Your objective: Two lines in the data below mark the range: the one with "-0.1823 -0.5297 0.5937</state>" and the one with "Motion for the". Return both, along with every line between them, exactly.

==================================================

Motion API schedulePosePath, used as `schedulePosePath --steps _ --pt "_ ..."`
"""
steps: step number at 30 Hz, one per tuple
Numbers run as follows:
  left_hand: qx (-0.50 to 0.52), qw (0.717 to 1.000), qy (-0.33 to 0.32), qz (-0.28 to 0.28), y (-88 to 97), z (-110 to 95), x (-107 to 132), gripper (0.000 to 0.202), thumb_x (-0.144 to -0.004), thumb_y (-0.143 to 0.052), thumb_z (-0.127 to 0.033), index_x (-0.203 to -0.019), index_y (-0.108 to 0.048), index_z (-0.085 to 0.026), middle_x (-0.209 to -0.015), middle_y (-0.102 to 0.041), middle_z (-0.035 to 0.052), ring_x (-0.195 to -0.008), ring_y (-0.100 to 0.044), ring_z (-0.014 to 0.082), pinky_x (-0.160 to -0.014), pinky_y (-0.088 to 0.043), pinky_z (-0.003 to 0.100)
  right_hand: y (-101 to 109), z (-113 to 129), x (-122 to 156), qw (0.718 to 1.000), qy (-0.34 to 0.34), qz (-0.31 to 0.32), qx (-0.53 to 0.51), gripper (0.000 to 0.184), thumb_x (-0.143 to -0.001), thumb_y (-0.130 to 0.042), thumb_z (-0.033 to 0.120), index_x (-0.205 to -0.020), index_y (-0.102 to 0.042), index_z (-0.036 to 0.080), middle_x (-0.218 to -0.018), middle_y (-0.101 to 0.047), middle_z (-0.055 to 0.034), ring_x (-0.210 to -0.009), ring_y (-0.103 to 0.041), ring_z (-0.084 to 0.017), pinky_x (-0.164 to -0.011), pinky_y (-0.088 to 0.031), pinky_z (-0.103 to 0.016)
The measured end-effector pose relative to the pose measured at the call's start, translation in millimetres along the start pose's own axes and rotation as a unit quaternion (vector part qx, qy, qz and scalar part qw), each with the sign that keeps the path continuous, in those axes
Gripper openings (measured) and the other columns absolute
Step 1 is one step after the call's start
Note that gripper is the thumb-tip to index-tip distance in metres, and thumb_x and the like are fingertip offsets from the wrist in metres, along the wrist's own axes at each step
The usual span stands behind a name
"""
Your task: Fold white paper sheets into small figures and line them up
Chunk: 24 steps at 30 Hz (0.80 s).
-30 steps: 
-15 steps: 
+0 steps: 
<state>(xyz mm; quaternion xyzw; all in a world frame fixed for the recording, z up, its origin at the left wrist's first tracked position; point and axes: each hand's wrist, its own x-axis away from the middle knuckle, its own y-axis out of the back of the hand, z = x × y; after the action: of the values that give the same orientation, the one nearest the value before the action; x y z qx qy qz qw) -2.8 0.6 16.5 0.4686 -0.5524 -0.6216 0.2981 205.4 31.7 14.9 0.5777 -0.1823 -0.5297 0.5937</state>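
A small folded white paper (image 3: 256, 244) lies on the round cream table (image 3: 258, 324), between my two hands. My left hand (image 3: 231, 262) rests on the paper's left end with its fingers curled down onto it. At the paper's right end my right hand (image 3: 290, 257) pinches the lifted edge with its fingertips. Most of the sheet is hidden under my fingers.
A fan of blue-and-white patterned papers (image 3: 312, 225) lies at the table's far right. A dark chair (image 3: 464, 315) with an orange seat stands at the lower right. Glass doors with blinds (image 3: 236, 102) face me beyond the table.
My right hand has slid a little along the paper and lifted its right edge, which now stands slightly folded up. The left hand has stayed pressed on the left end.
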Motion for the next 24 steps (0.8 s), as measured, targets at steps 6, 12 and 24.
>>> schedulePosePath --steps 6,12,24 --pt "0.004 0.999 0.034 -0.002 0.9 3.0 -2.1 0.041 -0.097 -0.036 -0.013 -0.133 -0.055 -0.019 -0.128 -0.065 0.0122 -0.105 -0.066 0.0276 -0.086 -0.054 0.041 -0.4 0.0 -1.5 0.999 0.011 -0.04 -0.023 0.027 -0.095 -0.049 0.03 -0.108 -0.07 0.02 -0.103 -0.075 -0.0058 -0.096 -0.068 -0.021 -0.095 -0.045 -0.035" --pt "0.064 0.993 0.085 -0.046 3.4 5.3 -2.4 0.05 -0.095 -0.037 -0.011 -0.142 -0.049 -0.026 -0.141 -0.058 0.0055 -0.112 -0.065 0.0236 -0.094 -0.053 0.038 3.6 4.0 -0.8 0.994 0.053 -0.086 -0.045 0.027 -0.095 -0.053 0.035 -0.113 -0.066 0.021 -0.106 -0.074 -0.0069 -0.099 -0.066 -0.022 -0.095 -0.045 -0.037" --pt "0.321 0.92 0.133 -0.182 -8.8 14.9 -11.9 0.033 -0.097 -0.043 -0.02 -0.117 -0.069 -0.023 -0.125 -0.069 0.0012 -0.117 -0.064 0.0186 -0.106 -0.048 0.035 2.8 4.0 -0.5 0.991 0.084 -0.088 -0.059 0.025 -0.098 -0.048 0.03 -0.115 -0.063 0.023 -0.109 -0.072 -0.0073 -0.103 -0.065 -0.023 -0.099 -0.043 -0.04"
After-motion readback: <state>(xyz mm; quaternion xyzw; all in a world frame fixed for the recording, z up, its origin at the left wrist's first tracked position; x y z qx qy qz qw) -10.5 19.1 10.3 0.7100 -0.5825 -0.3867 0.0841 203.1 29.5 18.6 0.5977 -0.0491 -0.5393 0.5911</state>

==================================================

Result for this exercise:
<state>(xyz mm; quaternion xyzw; all in a world frame fixed for the recording, z up, its origin at the left wrist's first tracked position; point and axes: each hand's wrist, its own x-axis away from the middle knuckle, its own y-axis out of the back of the hand, z = x × y; after the action: of the values that give the same orientation, the one nearest the value before the action; x y z qx qy qz qw) -2.8 0.6 16.5 0.4686 -0.5524 -0.6216 0.2981 205.4 31.7 14.9 0.5777 -0.1823 -0.5297 0.5937</state>
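A small folded white paper (image 3: 256, 244) lies on the round cream table (image 3: 258, 324), between my two hands. My left hand (image 3: 231, 262) rests on the paper's left end with its fingers curled down onto it. At the paper's right end my right hand (image 3: 290, 257) pinches the lifted edge with its fingertips. Most of the sheet is hidden under my fingers.
A fan of blue-and-white patterned papers (image 3: 312, 225) lies at the table's far right. A dark chair (image 3: 464, 315) with an orange seat stands at the lower right. Glass doors with blinds (image 3: 236, 102) face me beyond the table.
My right hand has slid a little along the paper and lifted its right edge, which now stands slightly folded up. The left hand has stayed pressed on the left end.
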Motion for the next 24 steps (0.8 s), as measured, targets at steps 6, 12 and 24.

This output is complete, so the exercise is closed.